[Exercise directions] Output the data that follows, keeping every line identical.

[Raw data]
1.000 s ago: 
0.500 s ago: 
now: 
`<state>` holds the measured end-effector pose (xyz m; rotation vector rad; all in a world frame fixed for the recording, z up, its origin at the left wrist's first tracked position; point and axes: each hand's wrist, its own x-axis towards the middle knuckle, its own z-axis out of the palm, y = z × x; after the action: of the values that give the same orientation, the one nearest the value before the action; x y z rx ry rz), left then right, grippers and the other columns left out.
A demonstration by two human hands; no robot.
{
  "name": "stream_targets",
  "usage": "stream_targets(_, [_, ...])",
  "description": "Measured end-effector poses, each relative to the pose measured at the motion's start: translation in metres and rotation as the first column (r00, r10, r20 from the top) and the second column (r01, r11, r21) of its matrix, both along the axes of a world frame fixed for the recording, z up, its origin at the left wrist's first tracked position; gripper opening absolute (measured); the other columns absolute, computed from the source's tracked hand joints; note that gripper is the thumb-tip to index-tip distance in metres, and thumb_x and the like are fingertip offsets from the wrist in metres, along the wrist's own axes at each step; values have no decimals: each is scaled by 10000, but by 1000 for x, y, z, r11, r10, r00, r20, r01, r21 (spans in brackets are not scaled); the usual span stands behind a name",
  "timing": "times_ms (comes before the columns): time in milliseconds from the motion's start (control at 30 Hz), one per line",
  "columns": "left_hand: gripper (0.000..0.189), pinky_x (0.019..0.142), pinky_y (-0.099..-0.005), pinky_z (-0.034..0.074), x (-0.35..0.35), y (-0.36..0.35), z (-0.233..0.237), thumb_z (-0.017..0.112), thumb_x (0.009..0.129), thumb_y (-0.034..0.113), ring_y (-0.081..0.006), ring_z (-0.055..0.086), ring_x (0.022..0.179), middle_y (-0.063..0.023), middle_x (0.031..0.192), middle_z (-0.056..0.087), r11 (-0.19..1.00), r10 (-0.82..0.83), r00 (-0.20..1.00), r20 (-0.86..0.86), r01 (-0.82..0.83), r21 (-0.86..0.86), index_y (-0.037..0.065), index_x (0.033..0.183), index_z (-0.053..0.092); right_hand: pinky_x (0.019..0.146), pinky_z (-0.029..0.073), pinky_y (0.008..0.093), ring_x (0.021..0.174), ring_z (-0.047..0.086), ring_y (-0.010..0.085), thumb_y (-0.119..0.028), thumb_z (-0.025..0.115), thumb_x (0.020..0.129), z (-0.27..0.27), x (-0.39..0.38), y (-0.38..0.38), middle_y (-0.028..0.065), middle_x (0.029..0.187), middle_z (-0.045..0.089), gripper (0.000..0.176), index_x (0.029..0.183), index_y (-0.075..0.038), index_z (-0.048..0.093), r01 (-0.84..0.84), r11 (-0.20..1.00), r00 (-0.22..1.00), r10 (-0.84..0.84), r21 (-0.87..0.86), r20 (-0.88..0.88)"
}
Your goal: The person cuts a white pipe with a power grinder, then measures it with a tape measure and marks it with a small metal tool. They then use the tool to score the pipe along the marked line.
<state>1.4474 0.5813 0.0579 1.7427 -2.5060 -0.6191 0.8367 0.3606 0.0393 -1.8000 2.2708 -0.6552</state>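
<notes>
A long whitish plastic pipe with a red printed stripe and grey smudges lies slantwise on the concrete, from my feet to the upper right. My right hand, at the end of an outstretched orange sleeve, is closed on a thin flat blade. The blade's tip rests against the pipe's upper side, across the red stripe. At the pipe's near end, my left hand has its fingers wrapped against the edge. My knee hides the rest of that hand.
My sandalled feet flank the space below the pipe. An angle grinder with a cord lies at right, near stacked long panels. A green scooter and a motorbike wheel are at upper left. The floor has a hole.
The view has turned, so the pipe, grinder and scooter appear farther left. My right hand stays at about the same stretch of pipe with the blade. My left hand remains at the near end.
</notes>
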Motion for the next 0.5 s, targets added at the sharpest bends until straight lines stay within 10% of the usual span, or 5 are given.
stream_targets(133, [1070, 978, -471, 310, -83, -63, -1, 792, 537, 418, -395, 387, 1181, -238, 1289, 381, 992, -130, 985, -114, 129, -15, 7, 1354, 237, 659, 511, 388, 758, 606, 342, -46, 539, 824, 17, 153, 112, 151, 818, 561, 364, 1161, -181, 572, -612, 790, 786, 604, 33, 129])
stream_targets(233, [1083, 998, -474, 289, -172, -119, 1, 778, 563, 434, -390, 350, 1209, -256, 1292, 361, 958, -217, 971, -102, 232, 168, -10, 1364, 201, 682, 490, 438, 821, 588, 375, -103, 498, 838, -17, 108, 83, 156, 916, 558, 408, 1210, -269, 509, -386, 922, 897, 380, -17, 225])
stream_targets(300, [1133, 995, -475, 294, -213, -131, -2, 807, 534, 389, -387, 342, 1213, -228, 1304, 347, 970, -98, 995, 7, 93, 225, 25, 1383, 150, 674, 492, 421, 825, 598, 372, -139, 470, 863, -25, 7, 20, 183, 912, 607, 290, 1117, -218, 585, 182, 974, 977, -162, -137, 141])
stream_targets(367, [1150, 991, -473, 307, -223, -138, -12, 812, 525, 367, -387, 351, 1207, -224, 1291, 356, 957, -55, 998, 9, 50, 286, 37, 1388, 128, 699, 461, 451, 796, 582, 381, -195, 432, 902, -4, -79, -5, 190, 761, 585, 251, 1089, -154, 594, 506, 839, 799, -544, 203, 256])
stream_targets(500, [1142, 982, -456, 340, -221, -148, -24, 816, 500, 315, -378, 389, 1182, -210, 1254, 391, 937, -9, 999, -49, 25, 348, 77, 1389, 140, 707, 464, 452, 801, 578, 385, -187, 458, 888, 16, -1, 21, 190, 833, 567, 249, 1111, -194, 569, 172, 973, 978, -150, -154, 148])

[Expected answer]
1.000 s ago: 
0.500 s ago: 
now: 
`<state>` holds the measured end-effector pose (xyz m; rotation vector rad; all in a world frame fixed for the recording, z up, its origin at the left wrist's first tracked position; point and axes: each hand's wrist, its own x-axis towards the middle knuckle, its own z-axis out of the palm, y = z × x; after the action: of the values that give the same orientation, the one nearest the value before the action; x y z rx ry rz), left then right, grippers and the other columns left out.
A demonstration by two human hands; no robot.
{
  "name": "stream_targets",
  "usage": "stream_targets(_, [_, ...])",
  "description": "Measured end-effector poses, each relative to the pose measured at the motion's start: translation in metres and rotation as the first column (r00, r10, r20 from the top) and the second column (r01, r11, r21) of its matrix, both along the axes of a world frame fixed for the recording, z up, its origin at the left wrist's first tracked position; gripper opening absolute (measured); the other columns absolute, computed from the source's tracked hand joints; note that gripper is the thumb-tip to index-tip distance in metres, and thumb_x and the like are fingertip offsets from the wrist in metres, along the wrist's own axes at each step; values have no decimals: each is scaled by 10000, but by 1000 for x, y, z, r11, r10, r00, r20, r01, r21 (spans in brackets are not scaled); the usual span stands behind a name",
  "timing": "times_ms (comes before the columns): time in milliseconds from the motion's start (control at 30 Hz), one per line",
  "columns": "left_hand: gripper (0.000..0.189), pinky_x (0.019..0.142), pinky_y (-0.099..-0.005), pinky_z (-0.034..0.074), x (-0.35..0.35), y (-0.36..0.35), z (-0.233..0.237), thumb_z (-0.017..0.112), thumb_x (0.009..0.129), thumb_y (-0.034..0.113), ring_y (-0.081..0.006), ring_z (-0.055..0.086), ring_x (0.022..0.179), middle_y (-0.063..0.023), middle_x (0.031..0.192), middle_z (-0.056..0.087), r11 (-0.19..1.00), r10 (-0.82..0.83), r00 (-0.20..1.00), r20 (-0.86..0.86), r01 (-0.82..0.83), r21 (-0.86..0.86), index_y (-0.037..0.065), index_x (0.033..0.183), index_z (-0.053..0.092); right_hand: pinky_x (0.019..0.146), pinky_z (-0.029..0.073), pinky_y (0.008..0.093), ring_x (0.021..0.174), ring_z (-0.047..0.086), ring_y (-0.010..0.085), thumb_y (-0.119..0.028), thumb_z (-0.025..0.115), thumb_x (0.020..0.129), z (-0.27..0.27), x (-0.39..0.38), y (-0.38..0.38), middle_y (-0.028..0.065), middle_x (0.029..0.187), middle_z (-0.045..0.089), gripper (0.000..0.176), index_x (0.029..0.183), index_y (-0.075..0.038), index_z (-0.048..0.093), r01 (-0.84..0.84), r11 (-0.20..1.00), r00 (-0.22..1.00), r10 (-0.84..0.84), r21 (-0.87..0.86), r20 (-0.88..0.88)"
}
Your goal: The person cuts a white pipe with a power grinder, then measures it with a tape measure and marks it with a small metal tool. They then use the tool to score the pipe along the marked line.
<state>1.4474 0.5813 0.0579 1.7427 -2.5060 -0.6191 0.8367 0.3606 0.0393 -1.8000 2.2708 -0.6552</state>
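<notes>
A long whitish plastic pipe with a red printed stripe and grey smudges lies slantwise on the concrete, from my feet to the upper right. My right hand, at the end of an outstretched orange sleeve, is closed on a thin flat blade. The blade's tip rests against the pipe's upper side, across the red stripe. At the pipe's near end, my left hand has its fingers wrapped against the edge. My knee hides the rest of that hand.
My sandalled feet flank the space below the pipe. An angle grinder with a cord lies at right, near stacked long panels. A green scooter and a motorbike wheel are at upper left. The floor has a hole.
The view has turned, so the pipe, grinder and scooter appear farther left. My right hand stays at about the same stretch of pipe with the blade. My left hand remains at the near end.
</notes>
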Motion for the next 0.5 s, targets added at the sharpest bends until straight lines stay within 10% of the usual span, or 5 are given.
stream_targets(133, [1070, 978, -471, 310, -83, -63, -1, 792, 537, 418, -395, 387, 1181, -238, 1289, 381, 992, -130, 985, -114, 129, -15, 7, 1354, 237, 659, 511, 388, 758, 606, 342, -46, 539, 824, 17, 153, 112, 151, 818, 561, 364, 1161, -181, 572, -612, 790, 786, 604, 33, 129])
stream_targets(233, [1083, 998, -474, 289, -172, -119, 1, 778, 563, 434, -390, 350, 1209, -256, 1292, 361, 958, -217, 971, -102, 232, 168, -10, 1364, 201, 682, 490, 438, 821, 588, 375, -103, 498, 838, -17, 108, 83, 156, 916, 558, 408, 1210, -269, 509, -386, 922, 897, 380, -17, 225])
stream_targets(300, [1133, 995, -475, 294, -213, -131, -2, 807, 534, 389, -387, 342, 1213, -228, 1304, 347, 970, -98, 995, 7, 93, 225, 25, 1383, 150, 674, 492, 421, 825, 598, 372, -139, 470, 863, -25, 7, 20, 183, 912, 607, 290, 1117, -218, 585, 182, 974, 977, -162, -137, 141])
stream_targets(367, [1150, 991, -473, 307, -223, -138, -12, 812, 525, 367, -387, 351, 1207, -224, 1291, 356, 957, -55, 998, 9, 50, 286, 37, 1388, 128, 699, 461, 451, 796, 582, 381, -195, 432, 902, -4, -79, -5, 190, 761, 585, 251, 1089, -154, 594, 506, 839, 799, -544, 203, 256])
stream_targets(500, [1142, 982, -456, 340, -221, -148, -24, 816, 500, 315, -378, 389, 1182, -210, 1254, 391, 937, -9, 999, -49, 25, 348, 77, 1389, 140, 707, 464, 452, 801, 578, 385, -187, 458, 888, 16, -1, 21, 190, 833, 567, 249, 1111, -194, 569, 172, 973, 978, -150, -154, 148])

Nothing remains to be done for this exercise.